Other new 3D match engine features include a time bar borrowed from Football Manager Live, allowing you to rewind the action. There'll also be a new TV-style view that provides full-screen options and a customisable selection of widgets such as player ratings.
While the action will be viewed from a fixed distance (zooming in and player cams won't feature) Jacobson promises that SI is attempting to cram as much detail as possible into the new match engine. "We're trying to make sure that each player will have the correct skin and hair colour," he says. "We have eighteen different skin tones to make it as accurate as possible. We're trying to get a really good level of detail right down to players raising their hands for offsides and animated referees and linesmen too."
Jacobson also says that players will have preferred moves to help distinguish a tricky step-over-loving winger from a towering central defensive bruiser. While preferred move animations will be generic rather than modelled on the playing style of each player's real-life counterpart, the scope for advancements of the 3D match engine over the coming years is clear to see.
As well as the revolutionary match engine, FM09 will also possess plenty of evolutionary features. Assistant managers will provide exhaustive feedback about how you and the opposition are playing, a feature that hardcore players will no doubt snort at, but one which could prove invaluable to newcomers.
"This [the assistant manager option] is something that has consistently come up when we've spoken to new users," explained Jacobson. "During a match your assistant manager will give you feedback in two specific areas: a player's motivation during a match and general feedback on whether your tactics are working, how the opposition is exploiting your tactics and what you can be doing to exploit their tactics."
Media interaction is also being revamped, with press conferences taking place before and after each match and when starting out at a new club.

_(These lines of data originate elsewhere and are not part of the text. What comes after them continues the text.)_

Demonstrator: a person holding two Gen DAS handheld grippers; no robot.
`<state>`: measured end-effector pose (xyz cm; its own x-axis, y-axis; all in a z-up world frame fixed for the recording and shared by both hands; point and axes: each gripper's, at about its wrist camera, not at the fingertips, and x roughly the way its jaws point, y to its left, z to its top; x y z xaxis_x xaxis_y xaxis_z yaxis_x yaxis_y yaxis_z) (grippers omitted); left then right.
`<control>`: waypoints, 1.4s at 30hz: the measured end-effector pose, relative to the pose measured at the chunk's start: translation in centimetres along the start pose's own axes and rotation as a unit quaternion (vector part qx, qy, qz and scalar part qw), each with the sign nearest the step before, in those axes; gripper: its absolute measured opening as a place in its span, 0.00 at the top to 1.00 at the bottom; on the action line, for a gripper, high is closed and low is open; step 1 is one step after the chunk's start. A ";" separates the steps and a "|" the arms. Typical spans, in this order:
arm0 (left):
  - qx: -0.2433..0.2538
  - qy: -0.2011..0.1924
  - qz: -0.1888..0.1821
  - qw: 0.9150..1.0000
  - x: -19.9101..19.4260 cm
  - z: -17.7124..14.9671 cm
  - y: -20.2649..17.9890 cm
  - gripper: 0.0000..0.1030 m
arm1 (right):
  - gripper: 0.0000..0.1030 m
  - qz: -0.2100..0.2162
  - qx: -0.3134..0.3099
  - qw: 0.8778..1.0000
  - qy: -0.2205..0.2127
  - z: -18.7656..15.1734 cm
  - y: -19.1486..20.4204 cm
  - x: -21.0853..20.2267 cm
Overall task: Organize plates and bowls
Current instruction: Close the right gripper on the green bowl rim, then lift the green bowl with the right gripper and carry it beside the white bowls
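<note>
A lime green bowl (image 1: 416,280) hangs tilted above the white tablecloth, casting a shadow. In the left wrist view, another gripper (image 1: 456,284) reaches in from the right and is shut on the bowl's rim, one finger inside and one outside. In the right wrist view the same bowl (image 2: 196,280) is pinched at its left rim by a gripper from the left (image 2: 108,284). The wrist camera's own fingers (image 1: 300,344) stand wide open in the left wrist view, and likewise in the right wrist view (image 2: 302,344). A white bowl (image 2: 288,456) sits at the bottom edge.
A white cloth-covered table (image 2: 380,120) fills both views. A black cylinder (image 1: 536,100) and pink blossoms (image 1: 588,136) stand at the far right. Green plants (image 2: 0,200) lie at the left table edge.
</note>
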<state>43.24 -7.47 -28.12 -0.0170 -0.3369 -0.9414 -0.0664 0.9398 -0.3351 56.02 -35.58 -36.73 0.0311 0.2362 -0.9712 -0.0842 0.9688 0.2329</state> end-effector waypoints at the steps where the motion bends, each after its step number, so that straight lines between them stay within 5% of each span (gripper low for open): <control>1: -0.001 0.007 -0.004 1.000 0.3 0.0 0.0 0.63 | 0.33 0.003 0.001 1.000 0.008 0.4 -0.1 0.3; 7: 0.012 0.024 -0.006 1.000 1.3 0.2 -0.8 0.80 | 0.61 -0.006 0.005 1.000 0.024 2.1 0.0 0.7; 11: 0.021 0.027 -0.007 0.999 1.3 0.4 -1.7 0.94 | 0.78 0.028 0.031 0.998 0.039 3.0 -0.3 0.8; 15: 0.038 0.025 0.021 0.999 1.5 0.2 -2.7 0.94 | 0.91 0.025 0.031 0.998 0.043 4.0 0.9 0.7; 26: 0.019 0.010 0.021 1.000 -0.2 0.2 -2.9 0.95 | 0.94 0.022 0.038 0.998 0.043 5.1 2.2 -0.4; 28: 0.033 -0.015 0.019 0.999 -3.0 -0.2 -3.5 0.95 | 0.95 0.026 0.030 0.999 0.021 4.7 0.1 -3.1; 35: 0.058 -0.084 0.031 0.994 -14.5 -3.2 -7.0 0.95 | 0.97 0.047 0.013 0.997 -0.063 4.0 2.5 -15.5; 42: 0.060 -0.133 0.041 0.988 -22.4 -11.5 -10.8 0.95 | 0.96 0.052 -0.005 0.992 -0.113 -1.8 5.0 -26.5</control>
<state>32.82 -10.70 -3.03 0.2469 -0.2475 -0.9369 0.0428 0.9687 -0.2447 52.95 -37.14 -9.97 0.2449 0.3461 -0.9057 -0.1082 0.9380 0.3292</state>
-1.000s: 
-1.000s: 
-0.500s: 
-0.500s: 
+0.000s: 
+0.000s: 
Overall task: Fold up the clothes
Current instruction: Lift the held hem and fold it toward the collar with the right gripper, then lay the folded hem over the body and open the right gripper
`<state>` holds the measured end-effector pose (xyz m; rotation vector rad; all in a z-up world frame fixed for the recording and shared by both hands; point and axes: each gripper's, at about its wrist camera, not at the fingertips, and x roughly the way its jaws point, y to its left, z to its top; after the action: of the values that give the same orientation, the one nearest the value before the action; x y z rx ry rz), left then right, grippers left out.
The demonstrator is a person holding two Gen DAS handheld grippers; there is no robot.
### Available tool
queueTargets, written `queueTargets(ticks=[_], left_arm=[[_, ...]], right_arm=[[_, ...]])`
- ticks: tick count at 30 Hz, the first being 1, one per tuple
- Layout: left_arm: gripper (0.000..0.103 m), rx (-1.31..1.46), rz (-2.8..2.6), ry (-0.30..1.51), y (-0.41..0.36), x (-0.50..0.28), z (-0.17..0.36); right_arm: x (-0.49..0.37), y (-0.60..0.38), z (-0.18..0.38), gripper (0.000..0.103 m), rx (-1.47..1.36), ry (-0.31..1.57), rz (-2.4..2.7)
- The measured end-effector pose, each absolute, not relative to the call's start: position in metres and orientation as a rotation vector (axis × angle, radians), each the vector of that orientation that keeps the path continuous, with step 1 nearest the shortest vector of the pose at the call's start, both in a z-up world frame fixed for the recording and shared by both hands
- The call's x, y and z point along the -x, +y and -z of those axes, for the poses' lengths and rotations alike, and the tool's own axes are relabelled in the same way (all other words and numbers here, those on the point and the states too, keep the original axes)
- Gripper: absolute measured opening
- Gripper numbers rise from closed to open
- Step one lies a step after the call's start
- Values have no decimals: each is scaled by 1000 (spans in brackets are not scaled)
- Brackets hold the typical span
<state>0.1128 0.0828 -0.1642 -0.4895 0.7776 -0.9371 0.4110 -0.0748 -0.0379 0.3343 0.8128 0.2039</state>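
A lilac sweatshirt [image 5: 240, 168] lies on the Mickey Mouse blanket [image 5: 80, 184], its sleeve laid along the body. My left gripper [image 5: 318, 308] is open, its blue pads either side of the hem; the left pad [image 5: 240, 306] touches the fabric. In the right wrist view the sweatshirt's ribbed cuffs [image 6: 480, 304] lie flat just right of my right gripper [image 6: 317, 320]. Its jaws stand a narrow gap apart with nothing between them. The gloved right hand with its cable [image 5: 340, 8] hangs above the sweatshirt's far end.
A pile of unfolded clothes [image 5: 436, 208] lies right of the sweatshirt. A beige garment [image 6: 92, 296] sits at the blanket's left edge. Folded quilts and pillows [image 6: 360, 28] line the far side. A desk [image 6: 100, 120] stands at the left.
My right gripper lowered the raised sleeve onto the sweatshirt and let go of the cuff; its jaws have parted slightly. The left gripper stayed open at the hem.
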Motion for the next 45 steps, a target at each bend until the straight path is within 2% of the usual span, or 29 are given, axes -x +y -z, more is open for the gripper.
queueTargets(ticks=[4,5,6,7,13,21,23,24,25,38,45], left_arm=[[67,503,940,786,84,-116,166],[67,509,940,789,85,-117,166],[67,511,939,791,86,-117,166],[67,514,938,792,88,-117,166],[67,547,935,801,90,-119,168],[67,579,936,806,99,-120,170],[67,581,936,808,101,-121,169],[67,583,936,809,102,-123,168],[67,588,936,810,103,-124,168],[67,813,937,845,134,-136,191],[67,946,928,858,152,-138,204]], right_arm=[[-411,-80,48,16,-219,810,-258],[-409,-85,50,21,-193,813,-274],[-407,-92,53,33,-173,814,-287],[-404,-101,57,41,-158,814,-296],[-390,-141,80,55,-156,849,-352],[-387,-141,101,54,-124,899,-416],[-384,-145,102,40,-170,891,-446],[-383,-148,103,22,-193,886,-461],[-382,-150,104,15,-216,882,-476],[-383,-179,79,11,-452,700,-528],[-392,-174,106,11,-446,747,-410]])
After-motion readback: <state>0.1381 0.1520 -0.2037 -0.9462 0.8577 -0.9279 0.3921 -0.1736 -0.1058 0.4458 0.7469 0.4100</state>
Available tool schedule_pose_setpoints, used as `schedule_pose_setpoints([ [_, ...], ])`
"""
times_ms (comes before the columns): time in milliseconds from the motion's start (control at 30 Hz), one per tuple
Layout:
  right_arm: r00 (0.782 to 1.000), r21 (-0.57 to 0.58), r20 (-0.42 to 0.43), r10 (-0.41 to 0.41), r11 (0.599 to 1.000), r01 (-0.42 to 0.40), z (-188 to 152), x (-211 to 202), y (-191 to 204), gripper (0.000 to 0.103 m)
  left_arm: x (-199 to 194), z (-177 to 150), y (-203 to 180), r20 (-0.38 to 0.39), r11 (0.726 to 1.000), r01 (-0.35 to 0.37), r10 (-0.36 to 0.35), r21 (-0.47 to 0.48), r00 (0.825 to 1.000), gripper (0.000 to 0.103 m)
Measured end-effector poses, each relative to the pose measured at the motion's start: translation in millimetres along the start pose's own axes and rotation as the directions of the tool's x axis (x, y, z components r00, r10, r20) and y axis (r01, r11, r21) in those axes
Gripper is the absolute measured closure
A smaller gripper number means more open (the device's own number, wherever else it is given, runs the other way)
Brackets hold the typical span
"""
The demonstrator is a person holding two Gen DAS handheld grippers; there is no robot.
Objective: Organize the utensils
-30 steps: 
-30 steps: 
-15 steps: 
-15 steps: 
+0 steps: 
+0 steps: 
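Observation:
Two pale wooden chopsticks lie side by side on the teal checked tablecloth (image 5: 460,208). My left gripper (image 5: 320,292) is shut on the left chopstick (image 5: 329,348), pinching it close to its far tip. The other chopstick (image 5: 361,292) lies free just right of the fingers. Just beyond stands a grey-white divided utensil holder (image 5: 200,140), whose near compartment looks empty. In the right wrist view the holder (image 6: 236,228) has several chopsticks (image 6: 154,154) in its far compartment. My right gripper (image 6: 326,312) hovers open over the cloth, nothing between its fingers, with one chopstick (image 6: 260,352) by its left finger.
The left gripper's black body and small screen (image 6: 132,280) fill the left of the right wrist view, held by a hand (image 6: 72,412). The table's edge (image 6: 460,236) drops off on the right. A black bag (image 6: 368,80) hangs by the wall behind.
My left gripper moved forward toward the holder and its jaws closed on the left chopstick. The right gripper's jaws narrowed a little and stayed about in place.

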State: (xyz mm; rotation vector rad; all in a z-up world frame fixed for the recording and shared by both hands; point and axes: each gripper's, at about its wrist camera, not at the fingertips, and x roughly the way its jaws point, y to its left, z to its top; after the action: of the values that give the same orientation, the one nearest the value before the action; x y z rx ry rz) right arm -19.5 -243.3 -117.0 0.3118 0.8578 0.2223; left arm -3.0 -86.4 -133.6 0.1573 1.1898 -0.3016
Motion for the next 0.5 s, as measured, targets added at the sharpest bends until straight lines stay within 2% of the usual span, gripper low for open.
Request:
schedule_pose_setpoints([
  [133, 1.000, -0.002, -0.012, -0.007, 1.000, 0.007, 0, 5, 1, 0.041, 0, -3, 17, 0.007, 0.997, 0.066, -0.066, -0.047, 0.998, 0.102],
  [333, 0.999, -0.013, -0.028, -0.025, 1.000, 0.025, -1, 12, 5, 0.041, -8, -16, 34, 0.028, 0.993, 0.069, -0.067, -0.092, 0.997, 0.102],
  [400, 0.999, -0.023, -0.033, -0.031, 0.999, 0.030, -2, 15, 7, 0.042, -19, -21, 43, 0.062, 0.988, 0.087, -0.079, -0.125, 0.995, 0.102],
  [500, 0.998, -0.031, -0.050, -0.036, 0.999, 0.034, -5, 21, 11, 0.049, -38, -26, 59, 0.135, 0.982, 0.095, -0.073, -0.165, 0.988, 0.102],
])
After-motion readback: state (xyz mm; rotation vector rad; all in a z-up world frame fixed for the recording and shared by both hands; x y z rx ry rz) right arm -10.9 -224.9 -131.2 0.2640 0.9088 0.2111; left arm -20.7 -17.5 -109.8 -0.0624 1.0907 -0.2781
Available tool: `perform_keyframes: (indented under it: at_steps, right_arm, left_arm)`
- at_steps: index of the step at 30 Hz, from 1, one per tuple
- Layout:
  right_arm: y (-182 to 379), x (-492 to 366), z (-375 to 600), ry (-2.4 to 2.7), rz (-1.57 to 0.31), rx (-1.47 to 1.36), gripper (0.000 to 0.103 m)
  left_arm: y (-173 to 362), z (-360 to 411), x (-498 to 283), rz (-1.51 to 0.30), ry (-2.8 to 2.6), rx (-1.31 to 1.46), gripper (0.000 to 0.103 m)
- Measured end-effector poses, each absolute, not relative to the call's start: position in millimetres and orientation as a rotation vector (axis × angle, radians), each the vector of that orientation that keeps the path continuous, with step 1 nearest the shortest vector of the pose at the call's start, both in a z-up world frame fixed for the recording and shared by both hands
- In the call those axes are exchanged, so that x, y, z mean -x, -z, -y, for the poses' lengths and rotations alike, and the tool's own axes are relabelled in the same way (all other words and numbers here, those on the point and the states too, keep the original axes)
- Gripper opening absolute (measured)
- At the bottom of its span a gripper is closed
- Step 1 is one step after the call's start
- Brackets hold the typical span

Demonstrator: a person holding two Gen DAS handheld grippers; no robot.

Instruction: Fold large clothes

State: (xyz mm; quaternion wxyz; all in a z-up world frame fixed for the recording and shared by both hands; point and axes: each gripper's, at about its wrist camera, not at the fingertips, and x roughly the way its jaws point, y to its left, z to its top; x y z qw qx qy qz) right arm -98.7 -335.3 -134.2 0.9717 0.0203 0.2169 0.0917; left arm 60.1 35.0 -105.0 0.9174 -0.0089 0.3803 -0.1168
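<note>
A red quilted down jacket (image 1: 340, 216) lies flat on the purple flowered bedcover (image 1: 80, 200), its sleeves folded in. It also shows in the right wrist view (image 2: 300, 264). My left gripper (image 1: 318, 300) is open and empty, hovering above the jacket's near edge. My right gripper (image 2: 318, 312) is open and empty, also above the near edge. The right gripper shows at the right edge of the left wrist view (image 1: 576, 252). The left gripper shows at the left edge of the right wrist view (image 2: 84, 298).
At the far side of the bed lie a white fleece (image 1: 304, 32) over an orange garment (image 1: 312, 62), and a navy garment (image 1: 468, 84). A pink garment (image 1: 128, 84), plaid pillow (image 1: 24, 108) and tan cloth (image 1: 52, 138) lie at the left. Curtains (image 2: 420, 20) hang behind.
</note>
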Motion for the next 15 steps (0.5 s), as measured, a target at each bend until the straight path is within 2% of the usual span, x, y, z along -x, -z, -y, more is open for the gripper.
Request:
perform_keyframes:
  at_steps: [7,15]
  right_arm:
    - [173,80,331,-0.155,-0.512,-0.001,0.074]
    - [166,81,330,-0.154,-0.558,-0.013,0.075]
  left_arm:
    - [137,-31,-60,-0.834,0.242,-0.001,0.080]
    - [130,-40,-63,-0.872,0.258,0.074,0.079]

Press conferences will involve journalists firing questions at you, to which you'll respond from a selection of five replies. However, make too many unsubstantiated statements and those pesky journos will quickly and gleefully remind you of your predications should you fail to deliver on your promises. If it all gets too much, you'll even be able to throw a hissy fit and storm out.
Other new features that Jacobson reveals include the ability to ask your players to stay back after training to learn special moves, and bolstered board-confidence feedback that will keep you better informed of how you're progressing. All of the fifty-one countries' leagues are receiving an update with the player and staff database set to tip the 350,000 mark for the first time, while the transfer system is also being rewritten in the hope that the game's transfer activity will more realistically reflect what's happening in the real world.
Finally, good news for female fans as for the first time you'll no longer have to pretend to be a boy (unless you really want to), thanks to a new female manager option. Or should that be manageress?
Before finishing his presentation, Jacobson talks about FM09 on PSP, which will ship simultaneously with the PC and Mac versions. "For the PSP version you can now have multiple leagues," he reveals. "You start off with one country's leagues and you can then add up to three top-tiered European divisions on top, so you can move around your career just like you can in the PC game." The biggest reveal, however, is the announcement that FM09 on PSP will feature the 2D match engine, with the action viewable from both the full pitch and a more zoomed-in perspective. Sadly, SI has no plans to release FM09 on PS3 or Xbox 360, citing the need to improve the control interface before having another crack at a home console version.
With more reveals promised over the coming months via a series of podcasts and with a demo in the works (set for public release a few weeks before FM09 ships), there's more than a little to be getting excited about. After one too many years of evolutionary shuffles, it seems the Football Manager series could be about to take that all important revolutionary leap we've all been waiting for.
Football Manager 2009 is due out on PC, Mac and PSP on 14th November.